Ted Grimsrud—October 28, 2025

In the posts that remain in this series, I want briefly to flesh out what we see when we describe without blinders the American Empire as it has emerged and functioned over the past 500 years. I consider this story with a critical perspective shaped by the biblical politics I have summarized above. I am especially concerned with how this Empire has embodied oppressive and violent sensibilities typically characteristic of the great empires of the world. A clear-eyed look at the American Empire may well lead one to recognize that it is not worthy of the kind of blank check loyalty it asks for.

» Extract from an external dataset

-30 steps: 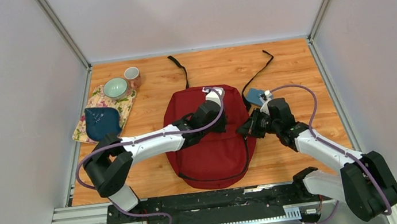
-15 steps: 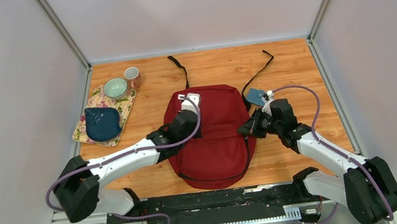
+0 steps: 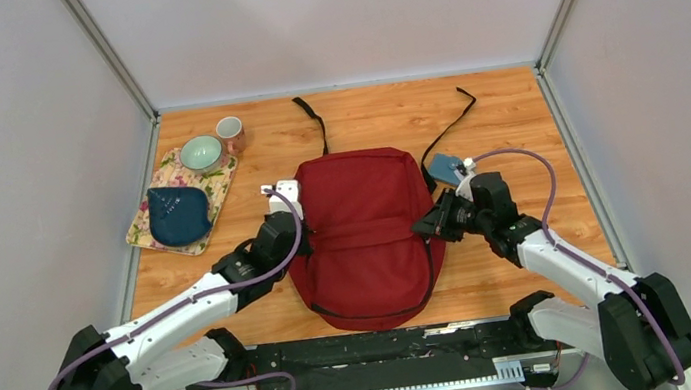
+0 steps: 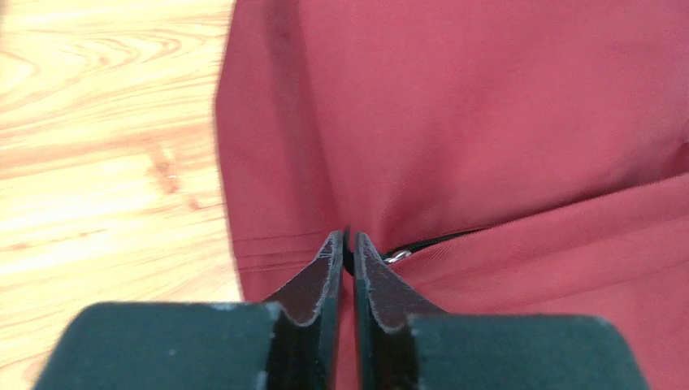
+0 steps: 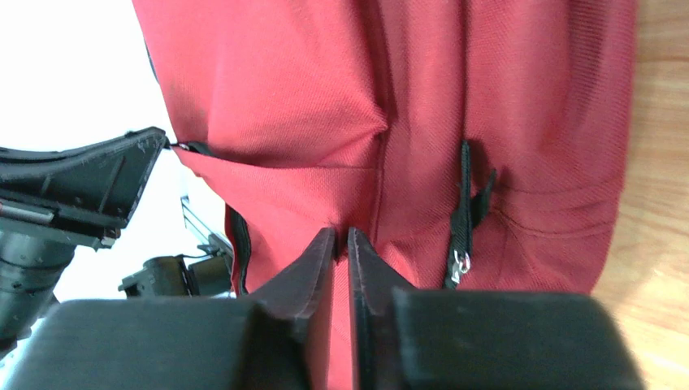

The reasons that Europeans first moved to settle in North America varied greatly. Their impact, though, was to extend the newly emerging European empires with powerfully devasting effects on the inhabitants of the “new world.” Some Europeans stayed only temporarily, mainly having interest in profiting from their time away from home before they would return from the adventures and resettle in Europe. Many, though, intended the trip from the start to be one-way. Those who meant to stay in North America may be called “settler colonists.” Since they intended to stay, they needed to displace those already living on the land. Settler colonialism depended on violence. It reflected the basic assumptions of empire: The people not part of the core colonial community will be seen as “Others” who may be exploited, displaced, even eradicated.

Settler colonialism and Manifest Destiny

Imperialistic ideology had been central in the settling of North America and remained central to the identity of the newly established United States. The new nation continually expanded West, dominating and displacing the indigenous nations without pause. The land taken from the natives came to be worked by massive numbers of forcibly imported enslaved Africans.

The term “Manifest Destiny” was not coined until 1845. However, its basic meaning that God willed the expansion of the US to the Pacific Ocean characterizes the intentions of the new settlers from early on. Throughout the colonial era and beyond, Americans simply assumed that God had called their nation into existence, a sense of divine calling that lent an air of inevitability to the expansionist efforts. God supported displacing the “heathen” indigenous populations and exploiting the “heathen” enslaved Africans. Once the drive to expand the US Empire across the continent took hold, it would not stop when the “frontier ended” in North America by the end of the 19th century. At that point, the empire was only getting started.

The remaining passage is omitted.